#### What is being asked
Each line below with the word "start" needs to be copied.

#### Data
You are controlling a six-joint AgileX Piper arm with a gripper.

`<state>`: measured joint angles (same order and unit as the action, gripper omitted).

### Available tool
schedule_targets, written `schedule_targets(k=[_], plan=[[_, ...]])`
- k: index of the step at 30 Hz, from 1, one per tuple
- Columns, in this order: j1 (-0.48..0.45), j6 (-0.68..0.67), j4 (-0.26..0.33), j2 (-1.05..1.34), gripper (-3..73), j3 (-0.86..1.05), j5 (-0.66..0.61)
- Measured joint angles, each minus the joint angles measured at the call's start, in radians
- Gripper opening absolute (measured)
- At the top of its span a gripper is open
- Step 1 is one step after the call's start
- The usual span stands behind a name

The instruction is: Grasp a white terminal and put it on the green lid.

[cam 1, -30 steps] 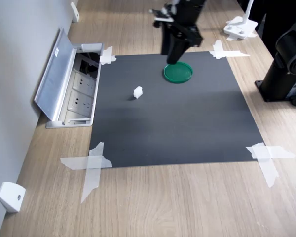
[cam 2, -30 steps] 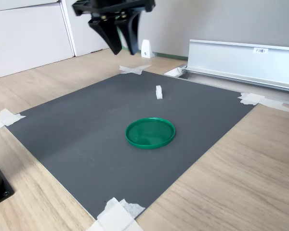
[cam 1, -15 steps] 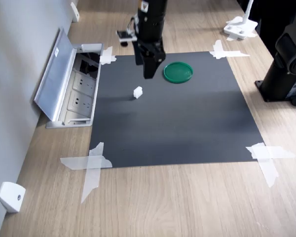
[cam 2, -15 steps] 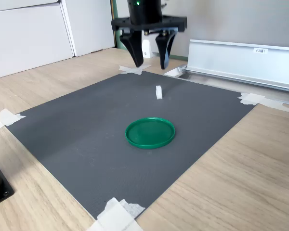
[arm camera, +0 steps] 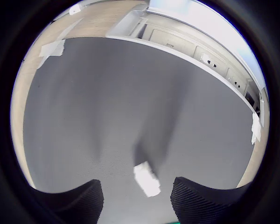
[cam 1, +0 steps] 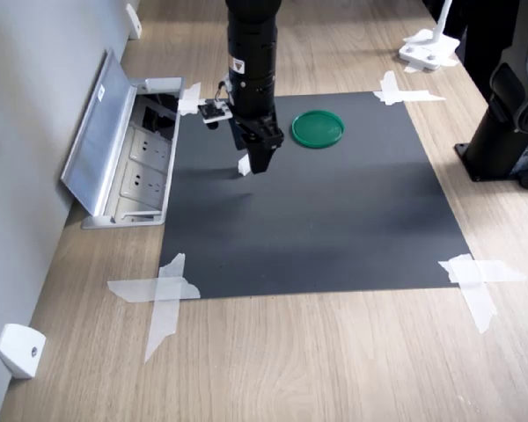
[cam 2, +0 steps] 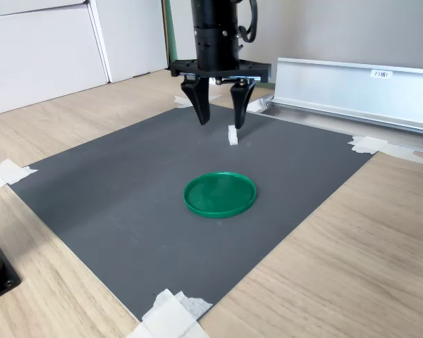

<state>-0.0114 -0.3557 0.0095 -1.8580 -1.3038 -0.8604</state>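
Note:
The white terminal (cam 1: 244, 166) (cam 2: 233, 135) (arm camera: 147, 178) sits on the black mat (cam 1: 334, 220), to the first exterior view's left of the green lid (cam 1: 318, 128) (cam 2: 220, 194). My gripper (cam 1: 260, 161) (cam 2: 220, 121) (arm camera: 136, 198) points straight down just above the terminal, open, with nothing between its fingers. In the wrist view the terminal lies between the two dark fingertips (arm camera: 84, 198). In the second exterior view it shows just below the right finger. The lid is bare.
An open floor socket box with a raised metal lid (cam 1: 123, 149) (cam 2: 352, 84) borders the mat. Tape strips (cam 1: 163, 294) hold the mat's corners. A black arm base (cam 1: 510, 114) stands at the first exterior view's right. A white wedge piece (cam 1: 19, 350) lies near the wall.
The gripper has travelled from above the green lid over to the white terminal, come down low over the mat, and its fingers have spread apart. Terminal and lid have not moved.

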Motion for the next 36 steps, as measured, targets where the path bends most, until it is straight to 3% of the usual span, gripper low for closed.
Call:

#### Result below
- Measured joint angles, each minus the joint angles measured at the call's start, in radians
- Step 1 is one step after the call's start

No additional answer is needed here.